On Feb 15, 2018, at 8:02 AM, Luse, Paul E
Yeah, awesome job working on these. Some replies from me below, others I'm sure will
have thoughts as well. We're also starting weekly community calls starting the week
after next so can you always put some of these up on the board (details coming soon) and
From: Stephen Bates [mailto:email@example.com]
Sent: Thursday, February 15, 2018 7:33 AM
To: Storage Performance Development Kit <spdk(a)lists.01.org>
Cc: Harris, James R <james.r.harris(a)intel.com>; Verkamp, Daniel
<daniel.verkamp(a)intel.com>; Stojaczyk, DariuszX
<dariuszx.stojaczyk(a)intel.com>; Chang, Cunyin <cunyin.chang(a)intel.com>; Luse,
Paul E <paul.e.luse(a)intel.com>
Subject: SPDK NVMe CMB WDS/RDS Support: Thanks and next steps!
Hi SPDK Team
I wanted to start by thanking everyone for the great feedback on the first set of CMB
WDS/RDS enablement patches which went into master over the past few days (e.g. ). There
are already some reported suspected bug sightings so with luck those patches will mature
Thanks for your work on this!
Now I wanted to pick the communities brains' on a the best way to approach a couple
1. Documentation. I would like to update the API documentation (which I believe is
auto-generated) as well as add a new file in docs/ discussing some of the issues setting
up Peer-2-Peer DMAs (which cmb_copy does). Any tips for how best to do this?
All docs are done via patches. There's the API docs which you can easily see
examples of in other code comments, just submit a patch. For http://www.spdk.io/doc/
those are also done via public patches, her's an example of one of those:
You can also do a blog post on the website via a
patch however I don't think we document how to do that anywhere, you set everything up
the same as the regular repo but git info is:
url = https://review.gerrithub.io/spdk/spdk.github.io
fetch = +refs/heads/*:refs/remotes/origin/*
url = https://review.gerrithub.io/spdk/spdk.github.io
push = HEAD:refs/for/master
If you want to do one, let me or anyone know and we can provide more info
2. CI Testing. Upstream QEMU has support in its NVMe model for SSDs with WDS/RDS CMBs 
(I should know as I added that support ;-)). Can we discuss adding this to the CI pool so
we can do some form of emulated P2P testing? In addition is there interest in real HW
testing? If so we could discuss adding some of our HW to the pool (but as a lowly startup
I think donating HW is beyond our budget right now).
The community CI pool isn't really open to adding new HW due to limited resources.
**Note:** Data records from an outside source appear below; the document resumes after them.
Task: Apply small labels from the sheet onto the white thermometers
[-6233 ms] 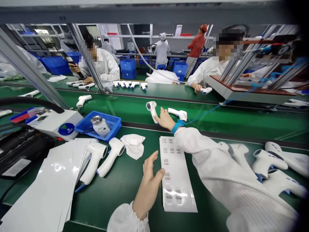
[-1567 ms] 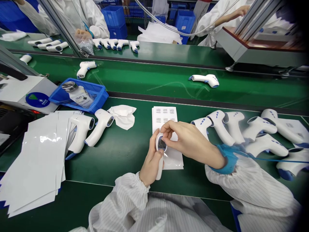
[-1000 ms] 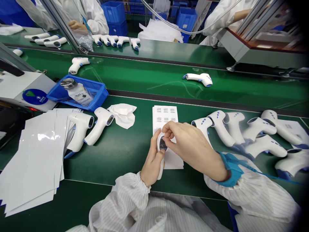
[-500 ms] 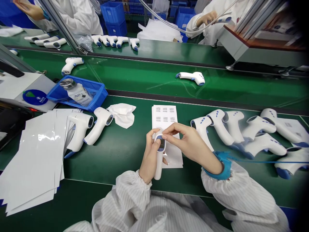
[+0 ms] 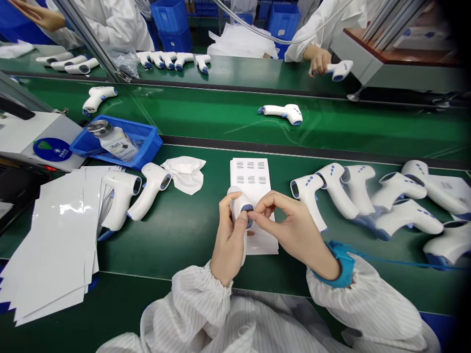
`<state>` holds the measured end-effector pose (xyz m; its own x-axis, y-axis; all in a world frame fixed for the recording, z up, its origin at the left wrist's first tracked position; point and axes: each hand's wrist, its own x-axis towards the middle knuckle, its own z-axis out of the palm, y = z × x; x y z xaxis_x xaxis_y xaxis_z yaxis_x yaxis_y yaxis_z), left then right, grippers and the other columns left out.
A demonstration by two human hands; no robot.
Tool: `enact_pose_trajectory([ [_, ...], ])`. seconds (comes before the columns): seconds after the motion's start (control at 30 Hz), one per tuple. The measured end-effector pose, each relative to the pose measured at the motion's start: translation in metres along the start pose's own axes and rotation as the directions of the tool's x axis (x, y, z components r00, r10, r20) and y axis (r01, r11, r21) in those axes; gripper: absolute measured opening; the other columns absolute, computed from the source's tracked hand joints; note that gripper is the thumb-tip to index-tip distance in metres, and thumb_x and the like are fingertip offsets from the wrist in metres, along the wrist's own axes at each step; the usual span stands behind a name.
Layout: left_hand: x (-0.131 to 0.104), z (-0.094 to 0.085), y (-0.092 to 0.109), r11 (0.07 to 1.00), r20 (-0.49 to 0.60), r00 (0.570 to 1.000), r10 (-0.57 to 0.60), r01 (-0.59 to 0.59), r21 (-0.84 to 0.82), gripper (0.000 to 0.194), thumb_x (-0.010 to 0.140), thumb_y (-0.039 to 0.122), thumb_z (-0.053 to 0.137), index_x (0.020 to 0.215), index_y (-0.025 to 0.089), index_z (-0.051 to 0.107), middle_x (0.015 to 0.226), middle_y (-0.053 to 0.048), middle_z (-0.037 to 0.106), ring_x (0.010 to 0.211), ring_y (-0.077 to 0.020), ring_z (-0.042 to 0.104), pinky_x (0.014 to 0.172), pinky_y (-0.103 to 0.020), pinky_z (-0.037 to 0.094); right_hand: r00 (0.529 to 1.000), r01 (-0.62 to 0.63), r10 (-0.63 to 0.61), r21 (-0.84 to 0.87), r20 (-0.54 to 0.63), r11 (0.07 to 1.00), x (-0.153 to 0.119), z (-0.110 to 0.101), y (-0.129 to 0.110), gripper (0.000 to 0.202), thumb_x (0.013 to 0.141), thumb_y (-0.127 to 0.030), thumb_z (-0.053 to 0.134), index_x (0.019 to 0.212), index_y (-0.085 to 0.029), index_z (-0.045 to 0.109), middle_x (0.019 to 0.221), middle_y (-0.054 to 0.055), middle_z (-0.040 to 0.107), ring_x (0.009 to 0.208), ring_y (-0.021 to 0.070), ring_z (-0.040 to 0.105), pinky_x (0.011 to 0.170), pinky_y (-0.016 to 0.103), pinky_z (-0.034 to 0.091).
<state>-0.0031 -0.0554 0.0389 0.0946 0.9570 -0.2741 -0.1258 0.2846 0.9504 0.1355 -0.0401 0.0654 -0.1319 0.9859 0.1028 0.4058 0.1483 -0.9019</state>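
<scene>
A white infrared thermometer point(image 5: 241, 200) with a blue-rimmed display is gripped in my left hand point(image 5: 227, 242), the thumb lying beside the display. My right hand point(image 5: 289, 223) has thumb and forefinger pinched together at the display's edge; whatever they hold, if anything, is too small to make out. A blue wrist strap point(image 5: 340, 264) circles my right wrist. Beneath both hands lie white sheets with printed labels point(image 5: 251, 171). Left of them, two more thermometers point(image 5: 150, 191) rest beside a crumpled white cloth point(image 5: 185, 175). To the right, several other thermometers point(image 5: 336, 191) lie in a group.
A stack of white sheets point(image 5: 55, 235) covers the left of the bench. Behind it stands a blue tray point(image 5: 149, 147) with a metal-capped bottle point(image 5: 117, 142). On the green belt point(image 5: 206, 110) lie two thermometers. Across it, a co-worker's hand point(image 5: 320, 61) holds another thermometer.
The thermometer in my left hand has tilted, and my right fingers have shifted slightly down at its display. The belt thermometers have moved left. The co-worker's hand at the right has come down with its thermometer.
</scene>
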Motion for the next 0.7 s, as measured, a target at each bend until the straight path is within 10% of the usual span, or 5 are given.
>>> enact_pose_trajectory([
  [0.6,-0.007,0.0,0.01,0.98,0.043,0.989,-0.143,0.148,-0.132,0.031,0.095,0.04,0.048,0.126,0.038,0.042,0.109,-0.001,0.055,0.076,-0.0131,0.057,0.053,-0.021,0.048,0.978,0.089,-0.088,-0.005,-0.19,0.996,-0.005,0.011,-0.01,0.021,0.083,-0.013,0.067,0.097,-0.025,0.056,0.08,-0.005,0.067,0.072,0.0103,0.063,0.071,0.024,0.054],
  [0.7,-0.008,0.0,0.01,0.987,0.042,0.995,-0.089,0.094,-0.133,0.028,0.096,0.037,0.047,0.124,0.037,0.044,0.122,0.0,0.055,0.096,-0.0162,0.059,0.069,-0.024,0.051,0.978,0.073,-0.073,-0.009,-0.195,0.997,-0.006,0.012,-0.013,0.02,0.083,-0.014,0.065,0.097,-0.025,0.055,0.079,-0.004,0.066,0.073,0.0119,0.063,0.073,0.026,0.054],
])
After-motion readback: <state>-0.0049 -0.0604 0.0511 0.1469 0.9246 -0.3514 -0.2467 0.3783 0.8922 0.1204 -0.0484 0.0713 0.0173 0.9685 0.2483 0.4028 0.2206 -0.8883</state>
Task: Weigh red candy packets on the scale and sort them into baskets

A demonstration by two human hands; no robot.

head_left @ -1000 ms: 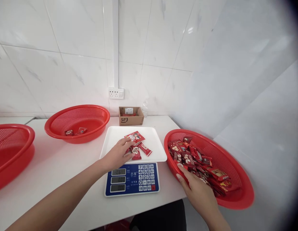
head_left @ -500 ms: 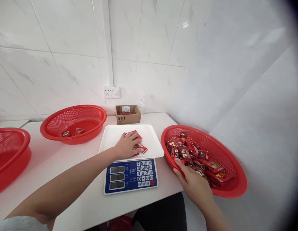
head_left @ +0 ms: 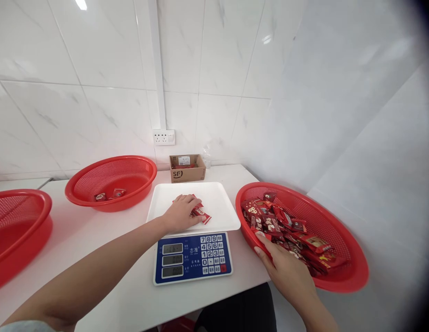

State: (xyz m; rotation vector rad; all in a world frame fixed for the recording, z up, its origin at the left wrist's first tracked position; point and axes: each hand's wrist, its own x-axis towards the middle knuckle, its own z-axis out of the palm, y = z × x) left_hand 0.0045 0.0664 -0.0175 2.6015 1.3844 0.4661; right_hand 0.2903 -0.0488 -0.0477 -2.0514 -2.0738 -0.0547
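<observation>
My left hand (head_left: 182, 213) rests on the white weighing pan (head_left: 219, 196) of a digital scale, its fingers curled over a few small red snack packets (head_left: 202, 215). Most of these packets are hidden under the palm and fingers. At the near side of the right-hand red plastic basket (head_left: 353, 249), my right hand (head_left: 287, 272) grips the rim, thumb on the outside and fingers over the edge. Inside that basket lies a heap of red and brown packets (head_left: 271, 223). The scale's blue keypad panel (head_left: 193, 258) faces me below the pan.
Another red basket (head_left: 145, 184) at the back left holds a couple of packets (head_left: 118, 192). Part of a third red basket (head_left: 44, 226) shows at the left edge. A small cardboard box (head_left: 192, 174) stands behind the pan, near the wall socket (head_left: 163, 137).
My left hand's fingers have drawn in, from spread flat over the packets to curled around them. My right hand stays at the basket rim. The whole view has shifted slightly.
</observation>
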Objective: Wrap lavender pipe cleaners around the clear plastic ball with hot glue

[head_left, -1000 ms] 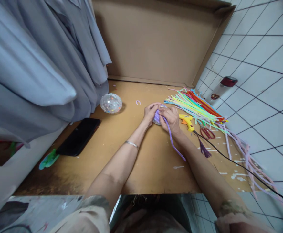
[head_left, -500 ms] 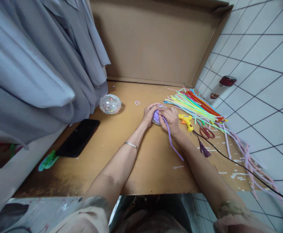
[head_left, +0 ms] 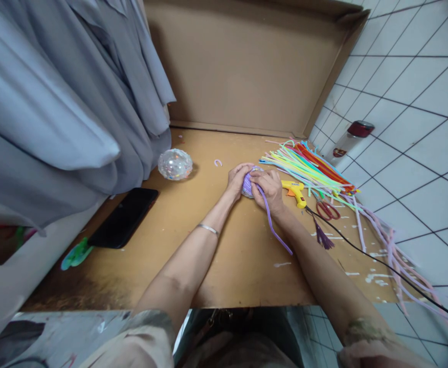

You, however, are welcome to setup your own CI system at your site and tie into the
community GerritHub so all patches would run on your CI as well and reports would be
visible on the main page but not 'count' as voting for merge.
We are already using emulated QEMU NVMe devices in the test pool - so in lieu of adding
new HW, we could get at least some level of CMB WDS/RDS testing there. You could look at
test/lib/nvme/nvme.sh initially for where to plumb something in. Of course, whatever
tests get added need to know the difference between failing due to lack of CMB v. a real
Adding some sort of nightly test with VMs is very doable. There is a lot of
restructuring going on with the tests right now but you can propose a patch at any time.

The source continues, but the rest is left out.